Clifford D. Simak’s “City” is a book I have been wanting to read for a while now. For the simple fact that it’s one of the very few Science Fiction books I have encountered which was focused on Dogs. And not only on Dogs, but on a Doggish civilization, intelligent Dogs, Dogs that can write and read, Dogs that can communicate.

I had a vague idea about the book before starting to read it, but it wasn’t quite what I expected. Let me be clear: It was one of the greatest books I’ve read ever, but I admit I expected it to be a little different.

It was not only about Dogs, but it featured a series of eight stories (later nine, after the author wrote a ninth story thirty years after its original publication date) that were originally published in Astounding, John W. Campbell’s Science Fiction magazine, during what was almost a decade (1944-1952).

I cannot delve into the plot of the book without giving away important elements, so I will abstain from that. Suffice to say that the point of this book is that all intelligent life failed one way or another, while nature ran its course and forms of life based more on instinct rather than intelligence are the ones that survived. The ones that inherited the Earth.

Clifford D. Simak was initially reluctant in writing a ninth story, as he felt (and I agree with him) that the ending of the eighth story was exactly what this book needed. However, Harry Harrison asked him to write a story in memory of John W. Campbell, and since all the stories written in Astounding were City-related, Clifford D. Simak had no option but to come back to his work and add a ninth story. A tale that was very well written in its entirety, and it shows that the author wanted to impact his previous ending as little as possible.

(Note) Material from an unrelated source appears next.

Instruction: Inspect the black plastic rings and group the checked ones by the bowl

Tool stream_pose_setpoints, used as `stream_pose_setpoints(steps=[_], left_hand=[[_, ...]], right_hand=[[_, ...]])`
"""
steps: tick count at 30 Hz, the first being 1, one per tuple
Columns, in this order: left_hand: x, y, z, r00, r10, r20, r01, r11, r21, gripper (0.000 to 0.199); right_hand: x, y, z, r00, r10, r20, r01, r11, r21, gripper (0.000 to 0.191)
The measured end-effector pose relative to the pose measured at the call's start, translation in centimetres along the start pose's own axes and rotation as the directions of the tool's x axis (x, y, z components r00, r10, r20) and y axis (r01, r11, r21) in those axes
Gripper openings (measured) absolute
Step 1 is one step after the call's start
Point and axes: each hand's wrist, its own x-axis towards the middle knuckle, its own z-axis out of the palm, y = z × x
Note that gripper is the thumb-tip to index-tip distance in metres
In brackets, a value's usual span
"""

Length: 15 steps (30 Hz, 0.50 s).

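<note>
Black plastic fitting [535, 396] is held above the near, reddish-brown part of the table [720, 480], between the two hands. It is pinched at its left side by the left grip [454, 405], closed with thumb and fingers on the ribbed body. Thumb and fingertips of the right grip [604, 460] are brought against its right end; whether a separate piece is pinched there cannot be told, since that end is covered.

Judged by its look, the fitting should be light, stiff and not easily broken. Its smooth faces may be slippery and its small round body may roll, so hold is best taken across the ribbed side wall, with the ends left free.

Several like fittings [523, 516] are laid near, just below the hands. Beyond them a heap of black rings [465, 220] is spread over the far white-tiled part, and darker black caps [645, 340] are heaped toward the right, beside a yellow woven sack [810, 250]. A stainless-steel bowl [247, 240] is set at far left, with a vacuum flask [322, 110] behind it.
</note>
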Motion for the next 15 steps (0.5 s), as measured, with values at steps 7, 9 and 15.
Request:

There are a few questions that remain after I finished reading:
Where did the mutants come from?
Where they still alive at the end?
How did they gain access to what only the Dogs were aware of?
What was the Juwain philosophy, exactly?
Where the Dogs still alive at the end? (This one here is an implied “yes”, according to author’s Note on the Ninth Tale”)
What happened to the people on Jupiter?
Where did Jenkins go at the end?

In my opinion, there would be so much to expand on these stories that I wonder how come the author never did. I guess leaving things to the imagination of the reader is sometimes part of the charm.

I loved every bit of this book, I have read it breathlessly, and I cannot recommend it enough.